## Problem description
Your answer should be every line with the word "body", copied from the data below.

* * * * * * * * *

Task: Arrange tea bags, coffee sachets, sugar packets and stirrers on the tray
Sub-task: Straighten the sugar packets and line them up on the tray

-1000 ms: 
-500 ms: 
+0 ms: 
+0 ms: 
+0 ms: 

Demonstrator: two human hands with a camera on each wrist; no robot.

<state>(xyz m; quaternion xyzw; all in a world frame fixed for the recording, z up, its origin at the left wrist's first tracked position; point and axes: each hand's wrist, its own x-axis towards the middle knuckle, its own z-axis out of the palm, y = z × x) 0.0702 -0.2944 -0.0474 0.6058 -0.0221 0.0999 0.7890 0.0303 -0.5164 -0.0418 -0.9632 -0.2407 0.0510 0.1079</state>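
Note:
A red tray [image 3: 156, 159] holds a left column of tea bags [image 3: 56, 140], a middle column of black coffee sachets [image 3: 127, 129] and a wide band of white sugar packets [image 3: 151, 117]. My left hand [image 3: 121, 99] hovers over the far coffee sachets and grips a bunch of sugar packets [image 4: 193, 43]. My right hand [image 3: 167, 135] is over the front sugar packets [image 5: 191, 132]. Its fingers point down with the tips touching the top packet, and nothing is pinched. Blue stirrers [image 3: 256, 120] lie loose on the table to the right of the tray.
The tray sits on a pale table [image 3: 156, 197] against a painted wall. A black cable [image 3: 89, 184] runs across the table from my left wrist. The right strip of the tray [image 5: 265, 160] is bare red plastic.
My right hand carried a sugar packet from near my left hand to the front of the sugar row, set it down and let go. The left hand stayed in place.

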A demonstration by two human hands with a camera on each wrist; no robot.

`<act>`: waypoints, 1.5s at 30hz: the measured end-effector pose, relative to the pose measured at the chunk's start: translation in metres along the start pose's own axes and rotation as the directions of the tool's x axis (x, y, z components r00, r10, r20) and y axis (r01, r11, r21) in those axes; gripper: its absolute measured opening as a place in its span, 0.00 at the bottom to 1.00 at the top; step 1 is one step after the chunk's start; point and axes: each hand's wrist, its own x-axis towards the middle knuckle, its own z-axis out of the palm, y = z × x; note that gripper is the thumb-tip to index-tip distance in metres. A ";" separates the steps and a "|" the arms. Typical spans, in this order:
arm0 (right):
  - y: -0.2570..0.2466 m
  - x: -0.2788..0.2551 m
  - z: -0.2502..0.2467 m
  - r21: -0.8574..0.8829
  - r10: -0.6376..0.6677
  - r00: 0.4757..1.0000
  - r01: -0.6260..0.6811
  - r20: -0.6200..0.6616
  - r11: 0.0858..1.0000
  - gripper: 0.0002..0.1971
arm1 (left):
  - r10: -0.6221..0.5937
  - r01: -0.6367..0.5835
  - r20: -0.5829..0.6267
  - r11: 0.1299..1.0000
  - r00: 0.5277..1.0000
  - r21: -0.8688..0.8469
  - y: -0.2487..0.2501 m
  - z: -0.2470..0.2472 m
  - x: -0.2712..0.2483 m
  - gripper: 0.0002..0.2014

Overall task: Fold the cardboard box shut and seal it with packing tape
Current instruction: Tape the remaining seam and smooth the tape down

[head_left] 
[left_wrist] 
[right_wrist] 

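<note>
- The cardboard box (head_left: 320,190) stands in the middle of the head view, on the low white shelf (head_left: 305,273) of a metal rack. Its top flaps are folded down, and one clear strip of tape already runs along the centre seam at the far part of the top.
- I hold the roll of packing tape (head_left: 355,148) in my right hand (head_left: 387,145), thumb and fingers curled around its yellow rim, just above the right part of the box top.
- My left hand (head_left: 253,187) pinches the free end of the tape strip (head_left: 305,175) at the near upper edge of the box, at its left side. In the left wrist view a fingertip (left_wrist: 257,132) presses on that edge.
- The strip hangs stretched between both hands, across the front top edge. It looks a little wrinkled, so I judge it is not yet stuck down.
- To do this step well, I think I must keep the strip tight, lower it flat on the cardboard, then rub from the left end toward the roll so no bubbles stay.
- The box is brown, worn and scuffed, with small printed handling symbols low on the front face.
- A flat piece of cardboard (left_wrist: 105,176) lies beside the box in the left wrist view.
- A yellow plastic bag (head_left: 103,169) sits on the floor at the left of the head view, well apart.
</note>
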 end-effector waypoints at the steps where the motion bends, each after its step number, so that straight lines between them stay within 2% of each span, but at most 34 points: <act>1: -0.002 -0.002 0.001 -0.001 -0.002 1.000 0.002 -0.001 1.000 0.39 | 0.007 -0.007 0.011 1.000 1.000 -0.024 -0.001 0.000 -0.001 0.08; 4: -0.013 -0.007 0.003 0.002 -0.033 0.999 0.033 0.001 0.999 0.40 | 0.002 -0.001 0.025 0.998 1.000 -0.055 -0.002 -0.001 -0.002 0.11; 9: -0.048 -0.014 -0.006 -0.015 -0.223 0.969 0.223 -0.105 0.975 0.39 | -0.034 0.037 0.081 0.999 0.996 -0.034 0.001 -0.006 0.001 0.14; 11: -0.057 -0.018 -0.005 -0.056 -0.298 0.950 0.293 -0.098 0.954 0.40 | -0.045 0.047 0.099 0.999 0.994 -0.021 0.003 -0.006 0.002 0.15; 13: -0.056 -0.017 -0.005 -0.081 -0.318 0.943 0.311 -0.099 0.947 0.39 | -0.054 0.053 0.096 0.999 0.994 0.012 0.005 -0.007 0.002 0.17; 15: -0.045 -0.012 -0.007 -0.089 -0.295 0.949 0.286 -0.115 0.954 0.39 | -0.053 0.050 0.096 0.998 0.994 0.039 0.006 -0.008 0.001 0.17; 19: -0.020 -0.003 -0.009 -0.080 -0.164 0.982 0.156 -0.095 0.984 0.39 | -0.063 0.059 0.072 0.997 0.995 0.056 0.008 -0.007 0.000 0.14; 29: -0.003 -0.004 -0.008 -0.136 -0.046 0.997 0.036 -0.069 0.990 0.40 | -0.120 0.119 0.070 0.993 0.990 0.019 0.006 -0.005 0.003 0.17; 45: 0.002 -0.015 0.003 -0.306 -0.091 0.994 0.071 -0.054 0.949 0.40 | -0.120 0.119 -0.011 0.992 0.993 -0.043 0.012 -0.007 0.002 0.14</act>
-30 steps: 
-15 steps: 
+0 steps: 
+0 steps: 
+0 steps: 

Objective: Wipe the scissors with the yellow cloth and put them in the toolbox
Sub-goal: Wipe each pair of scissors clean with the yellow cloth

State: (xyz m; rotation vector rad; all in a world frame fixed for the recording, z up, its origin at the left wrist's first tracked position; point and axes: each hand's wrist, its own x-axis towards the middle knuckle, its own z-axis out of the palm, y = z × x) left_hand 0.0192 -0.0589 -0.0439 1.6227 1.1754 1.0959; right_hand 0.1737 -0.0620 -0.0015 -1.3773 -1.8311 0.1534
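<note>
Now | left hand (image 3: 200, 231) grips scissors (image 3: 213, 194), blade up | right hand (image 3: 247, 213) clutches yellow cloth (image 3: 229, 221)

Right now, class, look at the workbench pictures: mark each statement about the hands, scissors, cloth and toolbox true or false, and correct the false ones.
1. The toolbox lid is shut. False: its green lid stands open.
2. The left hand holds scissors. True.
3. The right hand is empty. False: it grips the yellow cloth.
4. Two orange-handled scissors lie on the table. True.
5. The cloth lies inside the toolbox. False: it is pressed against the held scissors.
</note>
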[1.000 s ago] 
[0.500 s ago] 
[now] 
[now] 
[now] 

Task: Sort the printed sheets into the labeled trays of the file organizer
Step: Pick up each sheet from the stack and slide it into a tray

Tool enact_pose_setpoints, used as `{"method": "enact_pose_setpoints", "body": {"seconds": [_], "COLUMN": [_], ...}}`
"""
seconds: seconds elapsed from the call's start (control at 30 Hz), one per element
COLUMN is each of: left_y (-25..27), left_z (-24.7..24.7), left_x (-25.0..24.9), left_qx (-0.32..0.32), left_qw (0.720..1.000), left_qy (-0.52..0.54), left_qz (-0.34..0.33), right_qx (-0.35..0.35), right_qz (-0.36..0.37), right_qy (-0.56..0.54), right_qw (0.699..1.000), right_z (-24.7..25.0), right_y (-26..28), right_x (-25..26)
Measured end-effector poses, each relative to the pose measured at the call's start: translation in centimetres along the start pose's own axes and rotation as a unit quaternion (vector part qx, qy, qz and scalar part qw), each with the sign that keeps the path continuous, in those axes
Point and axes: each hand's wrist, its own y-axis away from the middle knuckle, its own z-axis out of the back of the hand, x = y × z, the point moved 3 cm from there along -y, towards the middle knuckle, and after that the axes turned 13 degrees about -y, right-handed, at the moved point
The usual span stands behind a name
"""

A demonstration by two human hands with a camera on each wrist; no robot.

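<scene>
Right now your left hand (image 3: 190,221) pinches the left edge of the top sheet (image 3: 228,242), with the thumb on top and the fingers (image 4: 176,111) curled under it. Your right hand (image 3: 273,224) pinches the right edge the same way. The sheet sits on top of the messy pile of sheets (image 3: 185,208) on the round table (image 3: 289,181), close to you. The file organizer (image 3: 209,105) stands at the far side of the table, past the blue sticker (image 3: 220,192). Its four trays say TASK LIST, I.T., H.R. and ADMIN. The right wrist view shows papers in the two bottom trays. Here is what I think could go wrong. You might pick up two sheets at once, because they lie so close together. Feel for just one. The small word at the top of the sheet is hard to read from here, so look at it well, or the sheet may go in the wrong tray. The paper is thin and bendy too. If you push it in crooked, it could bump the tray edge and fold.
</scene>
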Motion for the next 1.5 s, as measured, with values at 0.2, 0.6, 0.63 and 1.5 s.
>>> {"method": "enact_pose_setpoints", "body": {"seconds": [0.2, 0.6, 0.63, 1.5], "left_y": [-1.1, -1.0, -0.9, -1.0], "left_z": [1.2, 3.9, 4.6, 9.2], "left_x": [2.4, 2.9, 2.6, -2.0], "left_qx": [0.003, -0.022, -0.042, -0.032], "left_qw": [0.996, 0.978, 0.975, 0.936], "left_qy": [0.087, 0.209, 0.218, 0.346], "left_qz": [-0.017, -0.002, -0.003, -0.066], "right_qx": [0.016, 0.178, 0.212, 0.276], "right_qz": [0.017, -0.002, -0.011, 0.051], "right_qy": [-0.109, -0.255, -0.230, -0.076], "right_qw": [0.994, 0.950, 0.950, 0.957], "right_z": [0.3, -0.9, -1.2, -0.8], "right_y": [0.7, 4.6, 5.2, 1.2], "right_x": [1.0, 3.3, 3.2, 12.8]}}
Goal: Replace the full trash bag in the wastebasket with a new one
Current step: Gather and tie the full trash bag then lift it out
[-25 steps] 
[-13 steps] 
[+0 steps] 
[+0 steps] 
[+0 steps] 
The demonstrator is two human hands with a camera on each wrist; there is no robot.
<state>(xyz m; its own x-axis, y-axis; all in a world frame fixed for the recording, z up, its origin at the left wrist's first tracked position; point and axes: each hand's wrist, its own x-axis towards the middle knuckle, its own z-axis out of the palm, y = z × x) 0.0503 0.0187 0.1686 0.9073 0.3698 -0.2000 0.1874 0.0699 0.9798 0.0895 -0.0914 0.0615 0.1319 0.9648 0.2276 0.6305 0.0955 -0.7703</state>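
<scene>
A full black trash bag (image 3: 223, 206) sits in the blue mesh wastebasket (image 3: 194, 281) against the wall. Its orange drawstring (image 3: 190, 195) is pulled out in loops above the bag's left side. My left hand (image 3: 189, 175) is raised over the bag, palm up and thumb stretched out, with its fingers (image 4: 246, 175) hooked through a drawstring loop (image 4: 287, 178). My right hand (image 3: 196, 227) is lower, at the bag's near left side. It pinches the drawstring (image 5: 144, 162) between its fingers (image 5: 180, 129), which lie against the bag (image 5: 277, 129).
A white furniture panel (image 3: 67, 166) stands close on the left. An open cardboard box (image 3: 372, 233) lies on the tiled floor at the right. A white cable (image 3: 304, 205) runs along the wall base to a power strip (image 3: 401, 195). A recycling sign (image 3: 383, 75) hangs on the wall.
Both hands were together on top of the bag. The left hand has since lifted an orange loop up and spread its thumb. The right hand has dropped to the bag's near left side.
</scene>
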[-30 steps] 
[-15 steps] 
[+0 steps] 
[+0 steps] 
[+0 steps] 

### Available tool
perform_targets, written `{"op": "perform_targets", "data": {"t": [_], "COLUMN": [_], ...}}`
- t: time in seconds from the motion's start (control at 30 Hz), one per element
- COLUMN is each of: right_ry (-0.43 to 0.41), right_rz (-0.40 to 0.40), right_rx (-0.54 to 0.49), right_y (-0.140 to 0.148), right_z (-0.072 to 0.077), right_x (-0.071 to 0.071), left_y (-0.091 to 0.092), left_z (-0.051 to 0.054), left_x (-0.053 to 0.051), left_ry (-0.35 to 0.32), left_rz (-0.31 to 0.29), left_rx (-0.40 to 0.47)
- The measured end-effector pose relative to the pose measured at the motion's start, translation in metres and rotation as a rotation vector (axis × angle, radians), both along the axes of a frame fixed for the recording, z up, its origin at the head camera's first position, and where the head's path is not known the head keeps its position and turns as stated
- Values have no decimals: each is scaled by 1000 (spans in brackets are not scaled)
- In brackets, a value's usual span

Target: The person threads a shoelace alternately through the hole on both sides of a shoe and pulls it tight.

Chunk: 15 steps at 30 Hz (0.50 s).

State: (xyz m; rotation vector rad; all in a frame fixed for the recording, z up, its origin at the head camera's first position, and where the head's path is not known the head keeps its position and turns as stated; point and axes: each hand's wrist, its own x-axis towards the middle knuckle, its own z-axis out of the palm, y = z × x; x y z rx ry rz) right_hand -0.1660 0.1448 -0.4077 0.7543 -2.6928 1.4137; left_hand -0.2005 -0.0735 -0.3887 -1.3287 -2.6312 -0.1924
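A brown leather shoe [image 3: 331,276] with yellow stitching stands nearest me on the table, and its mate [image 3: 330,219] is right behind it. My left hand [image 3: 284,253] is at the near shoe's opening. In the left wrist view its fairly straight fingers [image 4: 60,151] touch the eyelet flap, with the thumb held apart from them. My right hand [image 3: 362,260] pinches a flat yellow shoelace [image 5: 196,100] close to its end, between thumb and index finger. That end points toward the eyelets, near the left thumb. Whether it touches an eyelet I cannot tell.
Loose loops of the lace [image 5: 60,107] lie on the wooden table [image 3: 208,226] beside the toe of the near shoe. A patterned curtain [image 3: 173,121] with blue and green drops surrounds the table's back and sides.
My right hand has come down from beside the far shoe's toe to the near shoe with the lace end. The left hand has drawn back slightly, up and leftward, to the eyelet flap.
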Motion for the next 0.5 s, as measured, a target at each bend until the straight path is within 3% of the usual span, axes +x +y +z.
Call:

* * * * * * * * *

## Solution to the problem
Tool enact_pose_setpoints, used as `{"method": "enact_pose_setpoints", "body": {"seconds": [_], "COLUMN": [_], ...}}`
>>> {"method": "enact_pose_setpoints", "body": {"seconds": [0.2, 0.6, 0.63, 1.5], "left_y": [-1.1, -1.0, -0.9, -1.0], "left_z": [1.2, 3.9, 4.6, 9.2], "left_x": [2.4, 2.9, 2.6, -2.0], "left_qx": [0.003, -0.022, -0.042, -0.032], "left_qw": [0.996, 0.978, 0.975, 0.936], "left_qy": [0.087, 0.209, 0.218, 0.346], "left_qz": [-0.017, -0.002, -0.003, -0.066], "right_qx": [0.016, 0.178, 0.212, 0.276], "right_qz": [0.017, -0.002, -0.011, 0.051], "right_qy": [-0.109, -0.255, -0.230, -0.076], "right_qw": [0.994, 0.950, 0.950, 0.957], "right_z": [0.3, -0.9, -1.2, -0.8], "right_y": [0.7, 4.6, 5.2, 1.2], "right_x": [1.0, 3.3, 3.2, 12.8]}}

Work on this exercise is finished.